§ ACTION ITEM
If a line of the data below holds the string "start", copy it.

§ INFORMATION PROVIDED

------------------------------------------------------------

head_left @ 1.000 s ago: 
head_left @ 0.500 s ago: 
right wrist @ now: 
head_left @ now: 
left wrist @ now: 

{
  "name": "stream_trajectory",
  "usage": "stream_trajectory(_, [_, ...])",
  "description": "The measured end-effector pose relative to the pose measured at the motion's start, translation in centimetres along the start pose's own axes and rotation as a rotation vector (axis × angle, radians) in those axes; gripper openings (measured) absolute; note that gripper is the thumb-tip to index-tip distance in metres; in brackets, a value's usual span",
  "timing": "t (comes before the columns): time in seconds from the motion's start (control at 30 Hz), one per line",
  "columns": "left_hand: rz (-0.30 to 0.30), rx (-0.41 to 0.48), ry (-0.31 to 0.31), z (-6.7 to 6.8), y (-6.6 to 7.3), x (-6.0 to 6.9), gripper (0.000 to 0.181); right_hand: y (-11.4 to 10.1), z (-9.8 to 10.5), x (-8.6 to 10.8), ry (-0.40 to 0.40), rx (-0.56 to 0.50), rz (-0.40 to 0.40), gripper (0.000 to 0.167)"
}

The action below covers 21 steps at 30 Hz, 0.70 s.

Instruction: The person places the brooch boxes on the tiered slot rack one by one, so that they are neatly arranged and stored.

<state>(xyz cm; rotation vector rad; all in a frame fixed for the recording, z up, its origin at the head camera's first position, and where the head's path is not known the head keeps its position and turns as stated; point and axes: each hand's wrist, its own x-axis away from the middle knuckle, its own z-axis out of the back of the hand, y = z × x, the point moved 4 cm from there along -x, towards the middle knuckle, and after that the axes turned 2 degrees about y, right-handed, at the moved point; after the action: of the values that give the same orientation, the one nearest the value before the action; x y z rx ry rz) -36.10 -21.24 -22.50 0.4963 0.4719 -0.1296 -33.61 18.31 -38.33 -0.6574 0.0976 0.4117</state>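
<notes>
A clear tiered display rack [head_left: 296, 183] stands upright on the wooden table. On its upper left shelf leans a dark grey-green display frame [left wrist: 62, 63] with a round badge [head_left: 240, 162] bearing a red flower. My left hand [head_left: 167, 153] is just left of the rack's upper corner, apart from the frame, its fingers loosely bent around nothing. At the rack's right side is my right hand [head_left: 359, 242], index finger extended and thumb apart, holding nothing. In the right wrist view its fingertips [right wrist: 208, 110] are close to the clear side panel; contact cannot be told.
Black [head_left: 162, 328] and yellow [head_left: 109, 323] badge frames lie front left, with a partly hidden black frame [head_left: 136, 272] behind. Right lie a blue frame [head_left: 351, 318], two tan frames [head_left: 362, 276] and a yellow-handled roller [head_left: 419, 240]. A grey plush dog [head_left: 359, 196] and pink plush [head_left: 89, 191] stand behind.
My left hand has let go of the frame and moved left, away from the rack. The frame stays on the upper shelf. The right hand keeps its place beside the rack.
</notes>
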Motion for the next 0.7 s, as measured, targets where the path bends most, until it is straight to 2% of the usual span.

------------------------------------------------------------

§ TASK RESULT
  "description": "The measured end-effector pose relative to the pose measured at the motion's start, translation in centimetres along the start pose's own axes and rotation as a rotation vector (axis × angle, radians) in those axes; gripper openings (measured) absolute; note that gripper is the thumb-tip to index-tip distance in metres; in brackets, a value's usual span",
  "timing": "t (comes before the columns): time in seconds from the motion's start (control at 30 Hz), one per line",

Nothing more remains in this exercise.